■ What to work on
The answer should be each line of the records that contains the word "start"; please copy them all.

■ Data to examine
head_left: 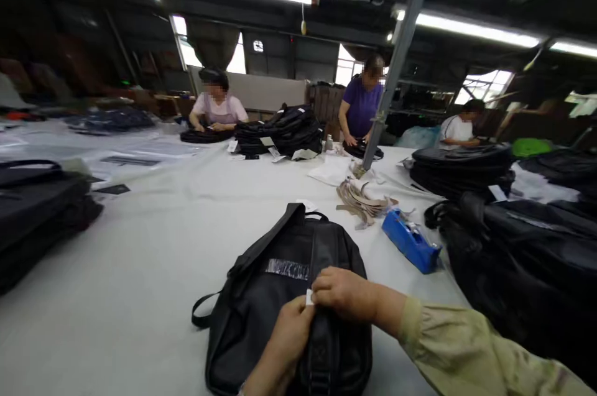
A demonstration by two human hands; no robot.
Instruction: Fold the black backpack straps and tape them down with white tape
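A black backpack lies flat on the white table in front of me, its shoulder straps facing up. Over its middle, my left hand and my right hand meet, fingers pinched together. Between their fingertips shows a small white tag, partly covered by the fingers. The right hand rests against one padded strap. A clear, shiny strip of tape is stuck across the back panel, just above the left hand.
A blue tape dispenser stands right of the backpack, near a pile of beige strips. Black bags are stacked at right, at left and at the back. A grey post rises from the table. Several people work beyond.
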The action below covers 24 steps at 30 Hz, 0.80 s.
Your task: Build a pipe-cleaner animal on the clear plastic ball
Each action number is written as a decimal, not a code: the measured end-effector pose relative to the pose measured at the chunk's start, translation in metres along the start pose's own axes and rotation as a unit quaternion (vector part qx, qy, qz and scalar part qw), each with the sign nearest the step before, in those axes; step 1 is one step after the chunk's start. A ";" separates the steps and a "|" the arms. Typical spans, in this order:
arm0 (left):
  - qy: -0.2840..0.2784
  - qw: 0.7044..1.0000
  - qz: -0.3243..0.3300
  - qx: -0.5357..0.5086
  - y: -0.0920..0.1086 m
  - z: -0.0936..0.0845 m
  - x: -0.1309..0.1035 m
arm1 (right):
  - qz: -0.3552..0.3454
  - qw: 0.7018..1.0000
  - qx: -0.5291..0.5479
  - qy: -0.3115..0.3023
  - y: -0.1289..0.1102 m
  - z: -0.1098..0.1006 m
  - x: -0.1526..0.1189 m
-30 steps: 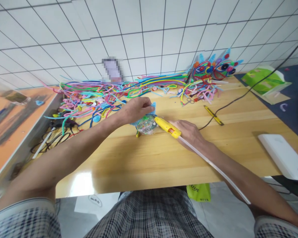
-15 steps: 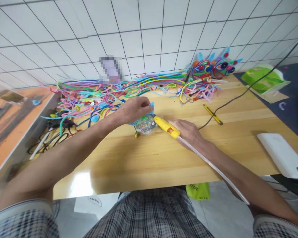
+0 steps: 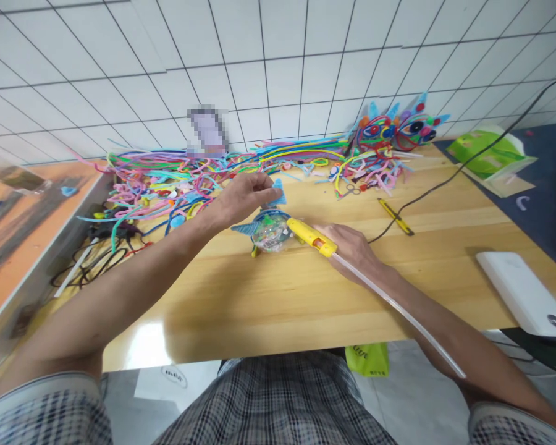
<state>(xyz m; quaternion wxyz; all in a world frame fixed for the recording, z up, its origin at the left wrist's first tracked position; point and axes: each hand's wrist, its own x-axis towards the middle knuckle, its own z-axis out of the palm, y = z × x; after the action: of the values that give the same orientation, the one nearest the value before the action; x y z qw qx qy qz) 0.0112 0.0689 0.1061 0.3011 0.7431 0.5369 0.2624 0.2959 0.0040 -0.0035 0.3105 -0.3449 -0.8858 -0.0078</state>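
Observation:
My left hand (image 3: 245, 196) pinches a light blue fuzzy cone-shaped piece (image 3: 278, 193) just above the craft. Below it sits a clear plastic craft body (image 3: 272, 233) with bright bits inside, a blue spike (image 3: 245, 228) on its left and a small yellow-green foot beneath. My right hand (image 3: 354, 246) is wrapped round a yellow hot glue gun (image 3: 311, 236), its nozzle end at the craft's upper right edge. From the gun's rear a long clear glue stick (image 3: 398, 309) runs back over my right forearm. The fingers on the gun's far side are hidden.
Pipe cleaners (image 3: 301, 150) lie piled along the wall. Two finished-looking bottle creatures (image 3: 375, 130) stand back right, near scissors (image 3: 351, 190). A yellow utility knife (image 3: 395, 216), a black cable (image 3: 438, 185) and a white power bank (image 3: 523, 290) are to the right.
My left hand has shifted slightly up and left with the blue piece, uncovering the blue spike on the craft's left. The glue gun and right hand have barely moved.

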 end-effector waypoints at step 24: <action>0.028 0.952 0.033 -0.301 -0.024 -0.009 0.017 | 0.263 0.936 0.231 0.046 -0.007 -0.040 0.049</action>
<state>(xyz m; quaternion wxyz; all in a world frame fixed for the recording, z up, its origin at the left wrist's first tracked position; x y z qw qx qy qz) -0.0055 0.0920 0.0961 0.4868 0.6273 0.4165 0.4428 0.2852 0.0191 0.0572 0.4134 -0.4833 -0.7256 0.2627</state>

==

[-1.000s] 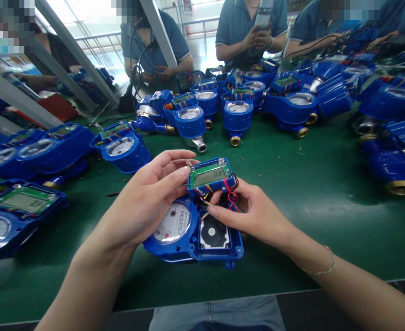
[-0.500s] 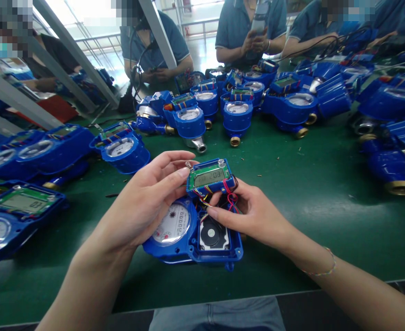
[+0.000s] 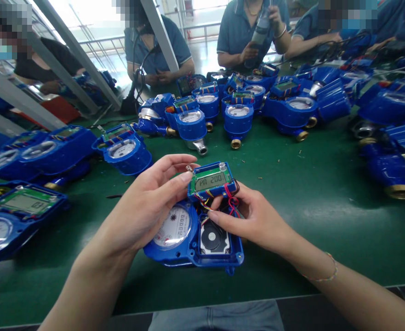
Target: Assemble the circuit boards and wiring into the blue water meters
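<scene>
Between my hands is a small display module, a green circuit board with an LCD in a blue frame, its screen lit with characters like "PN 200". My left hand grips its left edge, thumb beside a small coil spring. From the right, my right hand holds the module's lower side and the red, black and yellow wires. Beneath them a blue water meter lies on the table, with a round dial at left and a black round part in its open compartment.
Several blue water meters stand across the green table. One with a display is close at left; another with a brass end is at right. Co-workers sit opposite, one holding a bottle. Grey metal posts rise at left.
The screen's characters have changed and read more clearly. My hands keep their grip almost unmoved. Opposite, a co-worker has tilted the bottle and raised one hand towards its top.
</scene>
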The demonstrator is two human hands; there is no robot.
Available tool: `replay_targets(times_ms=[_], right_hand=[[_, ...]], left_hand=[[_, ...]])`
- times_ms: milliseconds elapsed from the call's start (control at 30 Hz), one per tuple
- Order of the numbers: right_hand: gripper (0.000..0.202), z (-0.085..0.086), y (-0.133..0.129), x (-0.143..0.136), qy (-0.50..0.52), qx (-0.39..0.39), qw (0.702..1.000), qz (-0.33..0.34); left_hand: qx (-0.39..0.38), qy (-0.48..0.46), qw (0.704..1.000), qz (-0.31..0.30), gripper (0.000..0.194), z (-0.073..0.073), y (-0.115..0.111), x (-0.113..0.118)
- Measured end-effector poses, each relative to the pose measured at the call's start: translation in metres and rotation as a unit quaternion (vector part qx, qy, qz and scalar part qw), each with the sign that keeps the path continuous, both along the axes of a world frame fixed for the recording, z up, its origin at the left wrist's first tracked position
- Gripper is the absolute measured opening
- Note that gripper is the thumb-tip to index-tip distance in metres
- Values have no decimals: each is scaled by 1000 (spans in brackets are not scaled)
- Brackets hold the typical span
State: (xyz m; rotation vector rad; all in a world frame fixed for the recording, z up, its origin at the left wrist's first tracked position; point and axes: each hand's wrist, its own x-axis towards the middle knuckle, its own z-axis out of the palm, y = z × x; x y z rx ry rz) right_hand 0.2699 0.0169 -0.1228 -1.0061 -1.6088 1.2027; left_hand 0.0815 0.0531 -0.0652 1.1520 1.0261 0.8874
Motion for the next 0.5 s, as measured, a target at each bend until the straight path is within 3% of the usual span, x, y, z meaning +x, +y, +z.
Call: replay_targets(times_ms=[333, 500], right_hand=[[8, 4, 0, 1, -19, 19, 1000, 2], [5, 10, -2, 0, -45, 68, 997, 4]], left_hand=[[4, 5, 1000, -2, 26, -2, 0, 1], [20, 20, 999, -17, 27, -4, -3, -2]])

■ Exercise result
Each action number is written as a decimal, not a code: the measured end-effector pose relative to the pose measured at the chunk's start, translation in metres along the start pose's own axes and rotation as a unit quaternion (vector part qx, qy, qz and scalar part qw), each with the sign nearest the step before, in those axes; step 1 is one step after the chunk's start. A ";" separates the steps and a "|" the arms. Typical spans, in this order:
- times_ms: milliseconds elapsed from the call's start (control at 30 Hz), one per tuple
- Measured end-effector poses, each relative to the pose measured at the call's start: translation in metres and rotation as a unit quaternion (vector part qx, qy, qz and scalar part qw), each with the sign that keeps the path continuous, both along the axes of a world frame fixed for the recording, z up, its origin at the left wrist's first tracked position

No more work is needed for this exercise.